WHAT YOU NEED TO DO —
The whole listing below needs to be retyped without a single change.

+ + + + +

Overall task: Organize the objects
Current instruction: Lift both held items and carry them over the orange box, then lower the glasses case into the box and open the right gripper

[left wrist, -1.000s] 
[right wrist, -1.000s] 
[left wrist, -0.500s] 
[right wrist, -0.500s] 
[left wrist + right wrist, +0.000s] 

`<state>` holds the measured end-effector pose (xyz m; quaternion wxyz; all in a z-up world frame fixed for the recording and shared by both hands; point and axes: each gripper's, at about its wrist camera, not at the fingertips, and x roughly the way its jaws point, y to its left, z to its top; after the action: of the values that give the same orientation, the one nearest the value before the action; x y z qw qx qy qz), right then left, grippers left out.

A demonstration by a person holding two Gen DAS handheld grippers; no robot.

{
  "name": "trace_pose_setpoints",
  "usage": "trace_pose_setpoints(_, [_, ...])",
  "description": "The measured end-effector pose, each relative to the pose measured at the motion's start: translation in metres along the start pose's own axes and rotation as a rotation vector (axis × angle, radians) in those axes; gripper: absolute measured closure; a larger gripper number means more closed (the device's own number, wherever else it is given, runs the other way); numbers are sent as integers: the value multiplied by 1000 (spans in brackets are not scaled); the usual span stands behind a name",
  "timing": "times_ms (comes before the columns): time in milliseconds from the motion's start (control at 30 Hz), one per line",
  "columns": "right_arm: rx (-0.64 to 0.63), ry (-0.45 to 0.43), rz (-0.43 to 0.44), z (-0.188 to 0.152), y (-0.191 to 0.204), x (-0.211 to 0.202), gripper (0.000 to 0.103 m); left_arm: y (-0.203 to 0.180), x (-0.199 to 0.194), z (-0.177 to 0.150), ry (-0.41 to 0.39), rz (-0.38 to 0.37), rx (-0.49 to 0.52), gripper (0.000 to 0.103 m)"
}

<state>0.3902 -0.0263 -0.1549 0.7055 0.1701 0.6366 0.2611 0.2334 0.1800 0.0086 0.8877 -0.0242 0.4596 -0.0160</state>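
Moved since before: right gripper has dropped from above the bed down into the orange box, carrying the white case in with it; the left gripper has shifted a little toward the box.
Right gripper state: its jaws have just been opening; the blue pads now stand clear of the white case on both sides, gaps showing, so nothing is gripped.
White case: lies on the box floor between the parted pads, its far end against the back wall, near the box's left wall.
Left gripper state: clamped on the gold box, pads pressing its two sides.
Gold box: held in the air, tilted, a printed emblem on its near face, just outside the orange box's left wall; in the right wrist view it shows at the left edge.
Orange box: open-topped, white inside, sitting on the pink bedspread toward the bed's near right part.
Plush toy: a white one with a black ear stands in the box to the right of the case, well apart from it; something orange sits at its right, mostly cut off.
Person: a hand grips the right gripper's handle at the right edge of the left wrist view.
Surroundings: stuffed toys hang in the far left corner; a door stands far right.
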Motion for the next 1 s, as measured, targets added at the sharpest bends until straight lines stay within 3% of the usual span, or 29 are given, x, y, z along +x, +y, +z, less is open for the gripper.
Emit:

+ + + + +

EXERCISE RESULT —
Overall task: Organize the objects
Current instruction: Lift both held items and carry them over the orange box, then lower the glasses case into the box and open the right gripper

[left wrist, -1.000s] 
[right wrist, -1.000s] 
[left wrist, -0.500s] 
[right wrist, -0.500s] 
[left wrist + right wrist, +0.000s] 

`<state>` holds the measured end-effector pose (xyz m; quaternion wxyz; all in a z-up world frame fixed for the recording and shared by both hands; point and axes: each gripper's, at about its wrist camera, not at the fingertips, and x roughly the way its jaws point, y to its left, z to its top; after the action: of the values that give the same orientation, the one nearest the value before the action; x y z qw qx qy qz), right then left, grippers left out.

A demonstration by a person holding two Gen DAS handheld grippers; no robot.

{
  "name": "trace_pose_setpoints",
  "usage": "trace_pose_setpoints(_, [_, ...])",
  "description": "The measured end-effector pose, each relative to the pose measured at the motion's start: translation in metres along the start pose's own axes and rotation as a rotation vector (axis × angle, radians) in those axes; gripper: absolute measured closure; a larger gripper number means more closed (the device's own number, wherever else it is given, runs the other way); numbers are sent as integers: the value multiplied by 1000 (spans in brackets are not scaled); the usual span stands behind a name",
  "timing": "times_ms (comes before the columns): time in milliseconds from the motion's start (control at 30 Hz), one per line",
  "columns": "right_arm: rx (-0.64 to 0.63), ry (-0.45 to 0.43), rz (-0.43 to 0.44), z (-0.188 to 0.152), y (-0.191 to 0.204), x (-0.211 to 0.202), gripper (0.000 to 0.103 m); left_arm: y (-0.203 to 0.180), x (-0.199 to 0.194), z (-0.177 to 0.150), ry (-0.41 to 0.39), rz (-0.38 to 0.37), rx (-0.49 to 0.52), gripper (0.000 to 0.103 m)"
}

<state>0.3902 -0.0263 -0.1549 0.7055 0.1701 0.6366 0.2611 0.2334 0.1800 0.0086 0.8877 -0.0242 0.4596 -0.0160</state>
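Moved since before: right gripper has dropped from above the bed down into the orange box, carrying the white case in with it; the left gripper has shifted a little toward the box.
Right gripper state: its jaws have just been opening; the blue pads now stand clear of the white case on both sides, gaps showing, so nothing is gripped.
White case: lies on the box floor between the parted pads, its far end against the back wall, near the box's left wall.
Left gripper state: clamped on the gold box, pads pressing its two sides.
Gold box: held in the air, tilted, a printed emblem on its near face, just outside the orange box's left wall; in the right wrist view it shows at the left edge.
Orange box: open-topped, white inside, sitting on the pink bedspread toward the bed's near right part.
Plush toy: a white one with a black ear stands in the box to the right of the case, well apart from it; something orange sits at its right, mostly cut off.
Person: a hand grips the right gripper's handle at the right edge of the left wrist view.
Surroundings: stuffed toys hang in the far left corner; a door stands far right.
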Motion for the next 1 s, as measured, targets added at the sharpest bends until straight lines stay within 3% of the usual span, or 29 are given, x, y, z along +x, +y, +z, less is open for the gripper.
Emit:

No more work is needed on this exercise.